PROBLEM DESCRIPTION
Present the lines below again, exactly as they stand.

* * * *

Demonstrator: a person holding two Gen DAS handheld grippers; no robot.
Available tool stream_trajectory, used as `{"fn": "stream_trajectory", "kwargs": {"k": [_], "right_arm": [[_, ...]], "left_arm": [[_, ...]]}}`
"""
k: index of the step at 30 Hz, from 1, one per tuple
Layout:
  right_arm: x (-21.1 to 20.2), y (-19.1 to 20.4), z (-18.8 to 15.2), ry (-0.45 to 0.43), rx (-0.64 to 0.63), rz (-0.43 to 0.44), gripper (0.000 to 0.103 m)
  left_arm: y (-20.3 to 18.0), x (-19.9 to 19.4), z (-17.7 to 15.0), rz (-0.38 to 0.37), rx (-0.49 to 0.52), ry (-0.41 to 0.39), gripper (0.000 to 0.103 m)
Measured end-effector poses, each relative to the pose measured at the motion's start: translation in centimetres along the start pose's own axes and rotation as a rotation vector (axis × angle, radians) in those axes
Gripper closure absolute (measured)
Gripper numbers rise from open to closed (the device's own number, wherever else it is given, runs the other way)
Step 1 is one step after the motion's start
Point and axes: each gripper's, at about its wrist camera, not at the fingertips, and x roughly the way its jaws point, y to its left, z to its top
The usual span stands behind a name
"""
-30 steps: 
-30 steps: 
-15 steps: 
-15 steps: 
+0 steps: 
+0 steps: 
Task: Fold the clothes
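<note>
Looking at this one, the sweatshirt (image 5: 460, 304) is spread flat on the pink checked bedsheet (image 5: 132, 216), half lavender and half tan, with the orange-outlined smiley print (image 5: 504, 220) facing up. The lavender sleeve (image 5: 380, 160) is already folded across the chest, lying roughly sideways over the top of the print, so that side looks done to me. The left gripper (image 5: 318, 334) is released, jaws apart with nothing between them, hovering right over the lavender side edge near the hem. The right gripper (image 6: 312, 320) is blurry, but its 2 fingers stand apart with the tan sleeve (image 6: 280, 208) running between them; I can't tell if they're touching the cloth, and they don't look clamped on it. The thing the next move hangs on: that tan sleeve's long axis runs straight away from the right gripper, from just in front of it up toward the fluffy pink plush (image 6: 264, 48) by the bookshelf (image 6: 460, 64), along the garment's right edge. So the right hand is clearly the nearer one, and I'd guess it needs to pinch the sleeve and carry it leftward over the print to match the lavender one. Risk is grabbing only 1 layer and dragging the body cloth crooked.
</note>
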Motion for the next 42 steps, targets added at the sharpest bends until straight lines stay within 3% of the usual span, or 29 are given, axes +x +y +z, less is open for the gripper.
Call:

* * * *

SOLUTION TO THIS TASK
Demonstrator: a person holding two Gen DAS handheld grippers; no robot.
Available tool stream_trajectory, used as `{"fn": "stream_trajectory", "kwargs": {"k": [_], "right_arm": [[_, ...]], "left_arm": [[_, ...]]}}`
"""
k: index of the step at 30 Hz, from 1, one per tuple
Layout:
  right_arm: x (-21.1 to 20.2), y (-19.1 to 20.4), z (-18.8 to 15.2), ry (-0.45 to 0.43), rx (-0.64 to 0.63), rz (-0.43 to 0.44), gripper (0.000 to 0.103 m)
  left_arm: y (-20.3 to 18.0), x (-19.9 to 19.4), z (-17.7 to 15.0), rz (-0.38 to 0.37), rx (-0.49 to 0.52), ry (-0.41 to 0.39), gripper (0.000 to 0.103 m)
Measured end-effector poses, each relative to the pose measured at the motion's start: translation in centimetres along the start pose's own axes and rotation as a rotation vector (axis × angle, radians) in those axes
Gripper closure absolute (measured)
Gripper numbers rise from open to closed (the device's own number, wherever else it is given, runs the other way)
Step 1 is one step after the motion's start
Point and axes: each gripper's, at about its wrist camera, not at the fingertips, and x roughly the way its jaws point, y to its left, z to its top
The usual span stands behind a name
"""
-30 steps: 
-30 steps: 
-15 steps: 
-15 steps: 
+0 steps: 
+0 steps: 
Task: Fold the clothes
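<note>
Looking at this one, the sweatshirt (image 5: 460, 304) is spread flat on the pink checked bedsheet (image 5: 132, 216), half lavender and half tan, with the orange-outlined smiley print (image 5: 504, 220) facing up. The lavender sleeve (image 5: 380, 160) is already folded across the chest, lying roughly sideways over the top of the print, so that side looks done to me. The left gripper (image 5: 318, 334) is released, jaws apart with nothing between them, hovering right over the lavender side edge near the hem. The right gripper (image 6: 312, 320) is blurry, but its 2 fingers stand apart with the tan sleeve (image 6: 280, 208) running between them; I can't tell if they're touching the cloth, and they don't look clamped on it. The thing the next move hangs on: that tan sleeve's long axis runs straight away from the right gripper, from just in front of it up toward the fluffy pink plush (image 6: 264, 48) by the bookshelf (image 6: 460, 64), along the garment's right edge. So the right hand is clearly the nearer one, and I'd guess it needs to pinch the sleeve and carry it leftward over the print to match the lavender one. Risk is grabbing only 1 layer and dragging the body cloth crooked.
</note>
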Motion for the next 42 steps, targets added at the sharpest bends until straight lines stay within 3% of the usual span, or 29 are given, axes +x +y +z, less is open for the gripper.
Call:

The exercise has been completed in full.